WHAT THIS TASK INVOLVES: Search the material for the string "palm", then return every line where it is found.
- - -
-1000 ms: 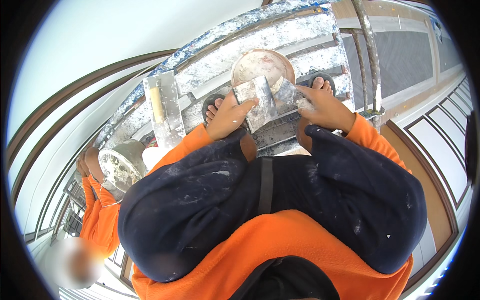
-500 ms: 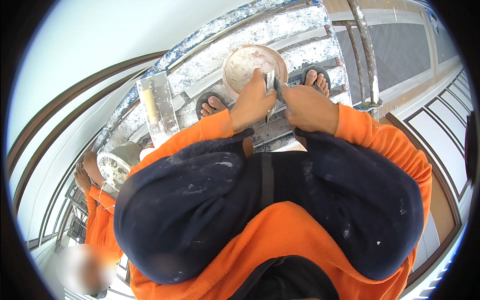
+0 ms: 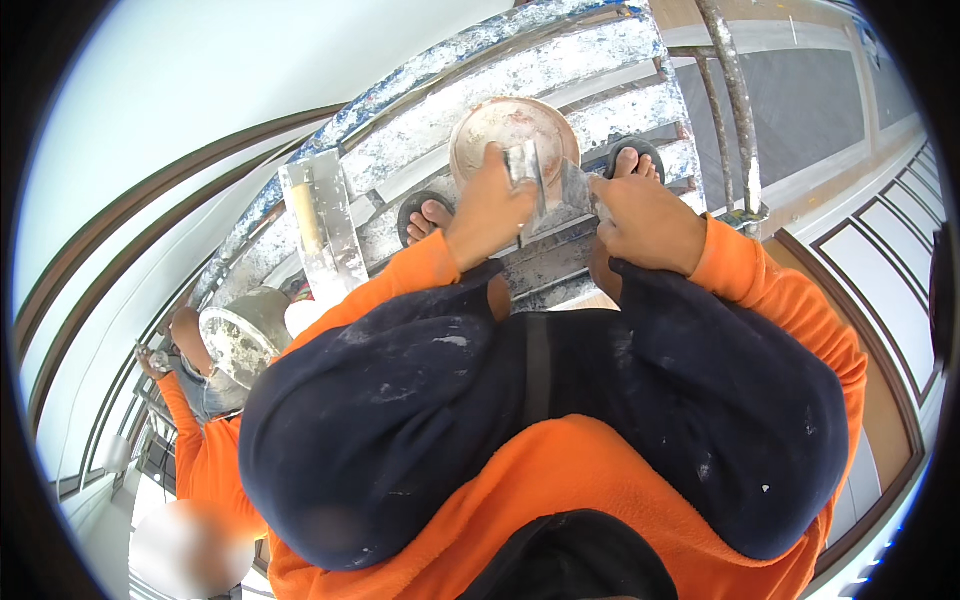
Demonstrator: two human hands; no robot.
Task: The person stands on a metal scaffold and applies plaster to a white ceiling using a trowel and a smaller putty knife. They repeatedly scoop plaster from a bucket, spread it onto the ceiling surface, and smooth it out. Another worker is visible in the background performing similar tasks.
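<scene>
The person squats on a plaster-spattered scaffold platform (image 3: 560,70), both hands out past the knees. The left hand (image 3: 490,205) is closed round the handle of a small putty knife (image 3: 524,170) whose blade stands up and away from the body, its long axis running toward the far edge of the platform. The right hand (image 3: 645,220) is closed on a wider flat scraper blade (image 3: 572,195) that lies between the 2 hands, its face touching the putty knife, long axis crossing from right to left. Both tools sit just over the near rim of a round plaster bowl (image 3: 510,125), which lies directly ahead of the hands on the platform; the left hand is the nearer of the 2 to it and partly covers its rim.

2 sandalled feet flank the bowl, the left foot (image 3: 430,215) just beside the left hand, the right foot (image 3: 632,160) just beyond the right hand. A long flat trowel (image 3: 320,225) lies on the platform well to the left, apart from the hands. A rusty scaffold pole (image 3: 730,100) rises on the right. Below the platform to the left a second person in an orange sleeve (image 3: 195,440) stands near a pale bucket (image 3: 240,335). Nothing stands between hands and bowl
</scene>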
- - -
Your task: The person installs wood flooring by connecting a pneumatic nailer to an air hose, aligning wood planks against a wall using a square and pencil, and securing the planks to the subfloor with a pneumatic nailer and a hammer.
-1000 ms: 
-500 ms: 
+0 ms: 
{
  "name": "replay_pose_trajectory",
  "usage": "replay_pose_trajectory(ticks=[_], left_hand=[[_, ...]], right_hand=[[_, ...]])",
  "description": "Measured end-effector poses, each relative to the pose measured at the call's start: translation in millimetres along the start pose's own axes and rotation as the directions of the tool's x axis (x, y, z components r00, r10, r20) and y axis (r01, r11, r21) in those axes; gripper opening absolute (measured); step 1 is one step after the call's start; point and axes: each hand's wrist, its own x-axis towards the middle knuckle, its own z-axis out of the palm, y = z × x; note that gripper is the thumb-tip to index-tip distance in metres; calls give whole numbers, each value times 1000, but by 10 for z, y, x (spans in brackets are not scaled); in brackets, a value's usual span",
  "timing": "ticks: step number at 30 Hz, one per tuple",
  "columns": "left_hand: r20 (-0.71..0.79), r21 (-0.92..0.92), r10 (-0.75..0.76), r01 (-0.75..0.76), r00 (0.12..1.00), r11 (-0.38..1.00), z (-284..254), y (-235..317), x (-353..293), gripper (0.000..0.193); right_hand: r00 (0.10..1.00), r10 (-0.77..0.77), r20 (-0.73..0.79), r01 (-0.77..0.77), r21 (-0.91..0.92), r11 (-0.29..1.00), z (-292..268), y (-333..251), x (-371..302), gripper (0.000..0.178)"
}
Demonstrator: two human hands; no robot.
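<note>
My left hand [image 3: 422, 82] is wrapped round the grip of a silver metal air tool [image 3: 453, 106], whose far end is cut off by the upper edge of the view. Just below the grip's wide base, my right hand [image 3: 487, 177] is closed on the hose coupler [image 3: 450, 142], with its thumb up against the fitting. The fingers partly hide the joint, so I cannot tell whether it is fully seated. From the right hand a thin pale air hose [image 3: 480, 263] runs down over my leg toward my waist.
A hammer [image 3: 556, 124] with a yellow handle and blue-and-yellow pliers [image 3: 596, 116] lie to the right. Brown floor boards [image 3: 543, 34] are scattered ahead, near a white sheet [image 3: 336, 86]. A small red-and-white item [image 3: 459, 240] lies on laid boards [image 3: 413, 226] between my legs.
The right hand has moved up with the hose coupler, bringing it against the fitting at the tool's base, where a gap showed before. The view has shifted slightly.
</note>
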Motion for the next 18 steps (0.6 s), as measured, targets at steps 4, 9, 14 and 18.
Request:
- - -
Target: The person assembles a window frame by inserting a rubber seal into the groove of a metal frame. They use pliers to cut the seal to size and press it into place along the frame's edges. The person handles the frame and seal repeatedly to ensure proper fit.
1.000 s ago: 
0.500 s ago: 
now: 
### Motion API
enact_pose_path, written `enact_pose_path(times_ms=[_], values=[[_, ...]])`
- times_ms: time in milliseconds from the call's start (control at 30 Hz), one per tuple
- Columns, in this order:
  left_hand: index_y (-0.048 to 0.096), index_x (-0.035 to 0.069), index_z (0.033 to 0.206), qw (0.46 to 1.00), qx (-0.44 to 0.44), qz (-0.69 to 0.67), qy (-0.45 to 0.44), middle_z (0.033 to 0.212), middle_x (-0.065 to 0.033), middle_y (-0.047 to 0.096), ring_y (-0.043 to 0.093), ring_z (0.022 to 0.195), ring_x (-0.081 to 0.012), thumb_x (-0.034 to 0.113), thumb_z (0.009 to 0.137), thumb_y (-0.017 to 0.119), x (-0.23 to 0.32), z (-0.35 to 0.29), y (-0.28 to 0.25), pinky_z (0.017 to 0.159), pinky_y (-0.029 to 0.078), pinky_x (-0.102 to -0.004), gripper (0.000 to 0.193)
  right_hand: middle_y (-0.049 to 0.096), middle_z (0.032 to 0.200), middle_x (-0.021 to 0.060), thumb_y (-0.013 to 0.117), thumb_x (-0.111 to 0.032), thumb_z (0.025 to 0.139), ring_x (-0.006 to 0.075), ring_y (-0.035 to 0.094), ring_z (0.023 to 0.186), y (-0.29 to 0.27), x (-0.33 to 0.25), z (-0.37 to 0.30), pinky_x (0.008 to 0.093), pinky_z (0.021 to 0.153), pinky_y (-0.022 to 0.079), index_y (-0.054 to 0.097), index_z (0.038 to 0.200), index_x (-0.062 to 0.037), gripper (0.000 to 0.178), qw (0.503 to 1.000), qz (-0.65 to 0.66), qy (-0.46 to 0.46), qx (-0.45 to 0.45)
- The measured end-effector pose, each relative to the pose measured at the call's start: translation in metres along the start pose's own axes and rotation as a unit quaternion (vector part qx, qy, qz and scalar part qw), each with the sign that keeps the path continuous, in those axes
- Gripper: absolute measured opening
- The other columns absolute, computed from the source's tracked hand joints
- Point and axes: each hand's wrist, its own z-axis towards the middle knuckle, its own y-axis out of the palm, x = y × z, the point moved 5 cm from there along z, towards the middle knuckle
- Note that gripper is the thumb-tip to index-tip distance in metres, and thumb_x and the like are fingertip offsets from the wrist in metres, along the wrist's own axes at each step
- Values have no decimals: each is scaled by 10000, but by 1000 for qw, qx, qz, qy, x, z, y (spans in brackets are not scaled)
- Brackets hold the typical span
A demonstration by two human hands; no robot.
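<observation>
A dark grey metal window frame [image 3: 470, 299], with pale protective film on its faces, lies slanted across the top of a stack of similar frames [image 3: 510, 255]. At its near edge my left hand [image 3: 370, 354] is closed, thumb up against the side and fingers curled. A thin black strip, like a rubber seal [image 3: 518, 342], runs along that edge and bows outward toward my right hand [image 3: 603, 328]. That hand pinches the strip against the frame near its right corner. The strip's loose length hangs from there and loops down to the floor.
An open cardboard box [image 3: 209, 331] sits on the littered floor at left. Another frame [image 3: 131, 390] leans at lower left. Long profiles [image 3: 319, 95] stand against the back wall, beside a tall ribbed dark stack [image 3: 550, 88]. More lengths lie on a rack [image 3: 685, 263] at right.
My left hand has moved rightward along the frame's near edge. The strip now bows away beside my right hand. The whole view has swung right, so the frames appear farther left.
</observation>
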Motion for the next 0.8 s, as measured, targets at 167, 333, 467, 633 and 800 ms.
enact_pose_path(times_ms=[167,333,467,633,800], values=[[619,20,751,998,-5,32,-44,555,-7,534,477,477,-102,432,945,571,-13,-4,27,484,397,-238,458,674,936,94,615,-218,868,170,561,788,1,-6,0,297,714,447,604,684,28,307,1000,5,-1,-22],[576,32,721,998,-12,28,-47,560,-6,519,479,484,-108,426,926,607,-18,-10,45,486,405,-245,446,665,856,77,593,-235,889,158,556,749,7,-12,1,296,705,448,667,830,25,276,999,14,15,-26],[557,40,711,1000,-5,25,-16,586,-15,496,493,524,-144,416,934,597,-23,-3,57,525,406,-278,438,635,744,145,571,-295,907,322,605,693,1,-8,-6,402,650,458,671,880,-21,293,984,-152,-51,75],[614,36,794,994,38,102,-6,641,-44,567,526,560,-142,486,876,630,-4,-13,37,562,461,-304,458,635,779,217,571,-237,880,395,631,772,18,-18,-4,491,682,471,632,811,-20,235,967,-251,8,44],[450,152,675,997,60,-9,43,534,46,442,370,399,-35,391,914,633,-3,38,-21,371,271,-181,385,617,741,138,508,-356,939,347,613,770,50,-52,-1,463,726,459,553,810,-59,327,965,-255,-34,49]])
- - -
EXERCISE ANSWER:
  "description": "Measured end-effector poses, each relative to the pose measured at the call's start: translation in millimetres along the start pose's own axes and rotation as the directions of the tool's x axis (x, y, z components r00, r10, r20) and y axis (r01, r11, r21) in those axes; gripper opening absolute (measured); step 1 is one step after the call's start; point and axes: each hand's wrist, its own x-axis towards the middle knuckle, its own z-axis out of the palm, y = z × x; note that gripper is the thumb-tip to index-tip distance in metres; calls give whole numbers, each value times 1000, but by 10 for z, y, x (spans in brackets are not scaled); in brackets, a value's usual span",
- Point and axes: each hand's wrist, its own z-axis towards the middle knuckle, its own y-axis out of the palm, x = y × z, the point moved 5 cm from there along z, towards the middle knuckle

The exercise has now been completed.